ACTIVITY>
Go through the listing below and output exactly the line with "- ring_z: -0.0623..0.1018", the line with "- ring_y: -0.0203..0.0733", and each line between; omit the rest.

DATA FOR PROCESSING>
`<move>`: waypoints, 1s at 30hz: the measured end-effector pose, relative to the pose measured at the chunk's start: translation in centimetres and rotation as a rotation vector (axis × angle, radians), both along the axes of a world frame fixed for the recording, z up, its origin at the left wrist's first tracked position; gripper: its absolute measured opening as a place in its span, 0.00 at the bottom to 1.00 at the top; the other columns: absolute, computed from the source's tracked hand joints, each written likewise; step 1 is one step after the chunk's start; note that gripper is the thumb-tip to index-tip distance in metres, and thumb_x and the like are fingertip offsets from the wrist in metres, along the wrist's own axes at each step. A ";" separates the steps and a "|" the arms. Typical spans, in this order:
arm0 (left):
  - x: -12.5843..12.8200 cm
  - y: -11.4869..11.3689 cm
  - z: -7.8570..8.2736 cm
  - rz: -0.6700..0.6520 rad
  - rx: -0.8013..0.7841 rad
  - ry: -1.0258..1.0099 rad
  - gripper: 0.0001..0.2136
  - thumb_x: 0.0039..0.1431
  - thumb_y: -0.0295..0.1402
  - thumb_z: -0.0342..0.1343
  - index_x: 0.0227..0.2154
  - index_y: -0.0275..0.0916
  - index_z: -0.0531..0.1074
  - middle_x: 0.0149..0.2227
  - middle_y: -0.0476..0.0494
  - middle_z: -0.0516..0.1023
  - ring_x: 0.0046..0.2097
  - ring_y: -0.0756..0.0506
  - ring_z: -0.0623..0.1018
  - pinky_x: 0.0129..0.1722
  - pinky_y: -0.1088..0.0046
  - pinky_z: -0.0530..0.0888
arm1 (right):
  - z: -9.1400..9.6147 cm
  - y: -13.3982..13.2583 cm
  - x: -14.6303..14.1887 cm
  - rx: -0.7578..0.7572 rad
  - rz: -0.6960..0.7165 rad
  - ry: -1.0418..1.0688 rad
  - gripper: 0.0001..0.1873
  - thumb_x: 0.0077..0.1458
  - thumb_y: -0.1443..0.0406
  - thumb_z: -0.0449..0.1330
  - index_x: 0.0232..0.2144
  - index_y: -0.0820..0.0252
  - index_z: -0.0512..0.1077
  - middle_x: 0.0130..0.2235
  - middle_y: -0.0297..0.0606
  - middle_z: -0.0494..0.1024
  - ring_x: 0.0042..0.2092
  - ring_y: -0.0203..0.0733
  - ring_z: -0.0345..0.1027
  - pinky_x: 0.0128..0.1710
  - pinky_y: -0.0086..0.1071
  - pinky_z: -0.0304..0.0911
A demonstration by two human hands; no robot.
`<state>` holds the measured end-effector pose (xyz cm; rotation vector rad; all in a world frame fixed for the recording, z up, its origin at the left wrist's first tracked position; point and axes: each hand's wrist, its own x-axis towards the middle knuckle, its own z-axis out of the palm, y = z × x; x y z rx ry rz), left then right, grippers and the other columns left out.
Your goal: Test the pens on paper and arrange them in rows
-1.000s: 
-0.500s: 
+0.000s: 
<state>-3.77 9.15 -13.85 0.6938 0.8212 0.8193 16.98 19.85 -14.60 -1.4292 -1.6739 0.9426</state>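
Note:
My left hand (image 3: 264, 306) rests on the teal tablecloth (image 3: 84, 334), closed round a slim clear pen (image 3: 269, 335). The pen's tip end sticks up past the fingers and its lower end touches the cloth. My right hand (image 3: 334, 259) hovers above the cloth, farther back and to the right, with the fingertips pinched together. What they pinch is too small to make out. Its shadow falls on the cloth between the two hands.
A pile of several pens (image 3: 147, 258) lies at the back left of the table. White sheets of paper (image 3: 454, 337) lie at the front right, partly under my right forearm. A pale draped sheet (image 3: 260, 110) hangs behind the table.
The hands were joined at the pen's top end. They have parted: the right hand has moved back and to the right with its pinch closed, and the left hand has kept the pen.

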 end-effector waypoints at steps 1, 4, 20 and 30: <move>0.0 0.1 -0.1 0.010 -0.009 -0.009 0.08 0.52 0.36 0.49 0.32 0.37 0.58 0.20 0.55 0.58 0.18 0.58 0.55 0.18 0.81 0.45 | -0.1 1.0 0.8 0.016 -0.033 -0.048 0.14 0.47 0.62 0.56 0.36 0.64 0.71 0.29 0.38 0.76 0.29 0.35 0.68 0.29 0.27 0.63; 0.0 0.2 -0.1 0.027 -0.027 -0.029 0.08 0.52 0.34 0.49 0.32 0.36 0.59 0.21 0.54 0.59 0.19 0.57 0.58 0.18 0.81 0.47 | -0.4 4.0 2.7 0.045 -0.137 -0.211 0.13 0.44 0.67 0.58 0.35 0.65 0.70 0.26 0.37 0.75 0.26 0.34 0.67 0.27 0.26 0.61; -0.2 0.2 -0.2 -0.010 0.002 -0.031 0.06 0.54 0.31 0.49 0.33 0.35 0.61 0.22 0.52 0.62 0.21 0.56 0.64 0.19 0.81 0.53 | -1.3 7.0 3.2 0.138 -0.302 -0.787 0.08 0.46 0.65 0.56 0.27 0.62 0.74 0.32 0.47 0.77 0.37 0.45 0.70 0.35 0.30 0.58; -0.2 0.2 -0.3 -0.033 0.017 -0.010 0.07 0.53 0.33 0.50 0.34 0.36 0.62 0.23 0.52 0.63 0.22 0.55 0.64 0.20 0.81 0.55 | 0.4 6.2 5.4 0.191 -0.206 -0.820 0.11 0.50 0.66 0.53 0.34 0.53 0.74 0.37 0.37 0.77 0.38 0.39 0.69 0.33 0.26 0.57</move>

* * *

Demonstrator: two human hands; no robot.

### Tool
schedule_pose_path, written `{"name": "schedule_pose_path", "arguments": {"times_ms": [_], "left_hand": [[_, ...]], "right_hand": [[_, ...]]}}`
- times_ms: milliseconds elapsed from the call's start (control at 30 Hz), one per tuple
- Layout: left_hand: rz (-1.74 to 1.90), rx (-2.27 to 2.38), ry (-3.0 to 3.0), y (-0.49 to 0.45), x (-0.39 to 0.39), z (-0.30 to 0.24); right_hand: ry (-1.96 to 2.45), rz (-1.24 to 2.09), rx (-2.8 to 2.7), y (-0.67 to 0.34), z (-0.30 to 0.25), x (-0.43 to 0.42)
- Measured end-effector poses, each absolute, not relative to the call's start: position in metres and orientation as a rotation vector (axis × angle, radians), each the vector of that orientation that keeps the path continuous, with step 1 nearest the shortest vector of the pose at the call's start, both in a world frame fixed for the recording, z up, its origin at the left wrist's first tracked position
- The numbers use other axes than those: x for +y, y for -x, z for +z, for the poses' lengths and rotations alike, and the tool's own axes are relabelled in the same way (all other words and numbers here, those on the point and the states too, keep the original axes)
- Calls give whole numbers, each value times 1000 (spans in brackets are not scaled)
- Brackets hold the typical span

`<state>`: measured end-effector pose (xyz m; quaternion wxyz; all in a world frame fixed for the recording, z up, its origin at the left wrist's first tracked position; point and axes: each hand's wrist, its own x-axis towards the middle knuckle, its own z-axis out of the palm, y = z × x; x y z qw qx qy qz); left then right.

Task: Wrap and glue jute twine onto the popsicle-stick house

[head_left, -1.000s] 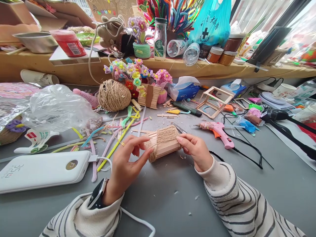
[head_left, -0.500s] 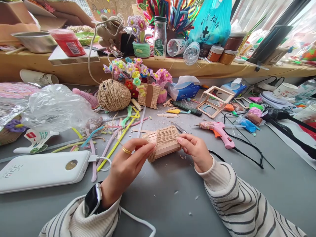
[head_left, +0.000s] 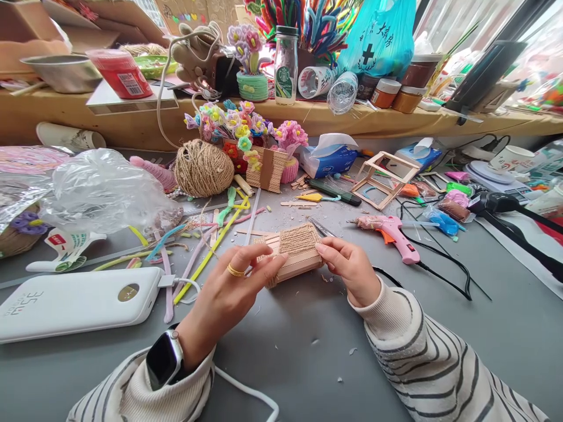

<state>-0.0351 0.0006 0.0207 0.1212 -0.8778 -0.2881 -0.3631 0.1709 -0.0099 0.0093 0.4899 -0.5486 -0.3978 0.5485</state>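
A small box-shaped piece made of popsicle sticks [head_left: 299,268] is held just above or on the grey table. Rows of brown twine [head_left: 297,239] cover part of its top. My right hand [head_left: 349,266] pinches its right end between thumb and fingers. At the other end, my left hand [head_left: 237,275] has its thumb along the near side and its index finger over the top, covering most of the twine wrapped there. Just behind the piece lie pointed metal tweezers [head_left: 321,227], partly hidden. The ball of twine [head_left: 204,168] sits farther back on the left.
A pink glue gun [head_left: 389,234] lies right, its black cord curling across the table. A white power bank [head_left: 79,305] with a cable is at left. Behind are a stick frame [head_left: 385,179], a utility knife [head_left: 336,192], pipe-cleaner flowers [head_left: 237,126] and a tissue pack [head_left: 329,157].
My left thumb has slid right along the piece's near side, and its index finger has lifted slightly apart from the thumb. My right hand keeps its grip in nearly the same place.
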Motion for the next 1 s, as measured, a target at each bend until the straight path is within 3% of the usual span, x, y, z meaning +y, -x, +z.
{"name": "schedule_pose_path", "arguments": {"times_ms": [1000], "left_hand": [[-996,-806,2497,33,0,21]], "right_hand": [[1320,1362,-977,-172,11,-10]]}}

PROBLEM SOLUTION>
  - ring_z: -0.0623..0.1018
  - pinky_x: 0.0129..0.1722
  - pinky_y: -0.1088..0.0046
  - pinky_z: -0.0530..0.0888
arm1 (right):
  - z: -9.1400..9.6147 cm
  - y: -13.3982..13.2583 cm
  - x: -14.6303..14.1887 cm
  - rx: -0.7578..0.7572 rad
  - rz: -0.6960..0.7165 rad
  - ry: -1.0418..1.0688 rad
  - gripper: 0.0001..0.1873
  - thumb_x: 0.0077..0.1458
  - thumb_y: -0.1443..0.0406
  - thumb_z: -0.0449..0.1330
  - index_x: 0.0232..0.2144
  - index_y: -0.0820..0.0252
  - index_z: -0.0512..0.1077
  - middle_x: 0.0130..0.2235
  - middle_y: -0.0297..0.0606
  - middle_z: -0.0494..0.1024
  - ring_x: 0.0042..0.2092
  - ring_y: -0.0203..0.0733

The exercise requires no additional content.